### WHAT TO PRODUCE
Look through the material below. Return exactly the lines from the one with "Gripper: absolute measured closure" through the one with "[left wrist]", both included.

### RECORDED INFORMATION
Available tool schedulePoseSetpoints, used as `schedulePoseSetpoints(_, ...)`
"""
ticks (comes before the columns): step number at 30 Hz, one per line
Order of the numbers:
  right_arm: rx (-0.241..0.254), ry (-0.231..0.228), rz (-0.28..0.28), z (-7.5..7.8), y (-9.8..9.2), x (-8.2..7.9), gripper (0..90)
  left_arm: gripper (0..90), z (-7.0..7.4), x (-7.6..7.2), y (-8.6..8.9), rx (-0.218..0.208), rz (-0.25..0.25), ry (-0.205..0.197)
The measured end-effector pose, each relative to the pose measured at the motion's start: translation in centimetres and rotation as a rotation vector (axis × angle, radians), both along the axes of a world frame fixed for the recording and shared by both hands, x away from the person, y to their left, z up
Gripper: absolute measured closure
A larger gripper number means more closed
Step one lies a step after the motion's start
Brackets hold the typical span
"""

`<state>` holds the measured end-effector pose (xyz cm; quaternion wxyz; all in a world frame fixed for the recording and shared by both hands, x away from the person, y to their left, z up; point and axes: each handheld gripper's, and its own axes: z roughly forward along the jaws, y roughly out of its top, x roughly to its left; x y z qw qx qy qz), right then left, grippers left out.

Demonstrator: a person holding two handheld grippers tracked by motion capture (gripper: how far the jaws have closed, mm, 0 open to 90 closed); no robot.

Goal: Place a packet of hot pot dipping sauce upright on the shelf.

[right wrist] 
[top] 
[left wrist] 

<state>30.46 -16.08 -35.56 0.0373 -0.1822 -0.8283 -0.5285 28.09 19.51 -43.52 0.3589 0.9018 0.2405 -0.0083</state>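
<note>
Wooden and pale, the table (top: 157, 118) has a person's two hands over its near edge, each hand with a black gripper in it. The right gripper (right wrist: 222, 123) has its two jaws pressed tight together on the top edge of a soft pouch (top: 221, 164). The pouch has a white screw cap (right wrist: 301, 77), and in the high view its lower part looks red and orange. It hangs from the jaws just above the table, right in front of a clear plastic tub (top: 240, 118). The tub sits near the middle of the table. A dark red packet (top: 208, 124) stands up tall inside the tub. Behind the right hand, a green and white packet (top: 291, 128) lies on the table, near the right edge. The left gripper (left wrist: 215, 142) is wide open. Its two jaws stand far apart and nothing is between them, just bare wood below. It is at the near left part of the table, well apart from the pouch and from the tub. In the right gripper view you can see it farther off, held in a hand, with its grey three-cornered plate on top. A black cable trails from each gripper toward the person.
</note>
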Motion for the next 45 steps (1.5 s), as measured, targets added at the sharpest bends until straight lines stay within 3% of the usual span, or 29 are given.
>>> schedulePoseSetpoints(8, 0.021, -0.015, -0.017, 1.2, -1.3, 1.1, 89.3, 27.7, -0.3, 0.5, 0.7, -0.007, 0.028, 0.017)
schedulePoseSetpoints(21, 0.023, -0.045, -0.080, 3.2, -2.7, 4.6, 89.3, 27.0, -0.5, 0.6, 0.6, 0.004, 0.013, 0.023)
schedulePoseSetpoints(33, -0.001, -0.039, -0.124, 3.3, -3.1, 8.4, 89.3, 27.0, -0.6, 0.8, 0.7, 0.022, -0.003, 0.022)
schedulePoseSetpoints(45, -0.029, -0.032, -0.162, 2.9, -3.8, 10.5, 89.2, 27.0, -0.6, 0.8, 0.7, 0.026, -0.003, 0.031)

### REPLY TO THE TASK
Gripper: absolute measured closure
A larger gripper number means more closed
Step one lies a step after the motion's start
Brackets hold the typical span
"""

`<state>` holds the measured end-effector pose (xyz cm; quaternion wxyz; all in a world frame fixed for the recording and shared by both hands, x away from the person, y to their left, z up; point and axes: each handheld gripper's, and its own axes: z roughly forward along the jaws, y roughly out of its top, x roughly to its left; x y z qw qx qy qz), right then left, grippers left out.

Demonstrator: a person holding two handheld grippers tracked by motion capture (gripper: how far the jaws have closed, mm, 0 open to 90 closed); no robot.

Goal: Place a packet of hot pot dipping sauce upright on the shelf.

[right wrist] 
[top] 
[left wrist] 

The answer is finished.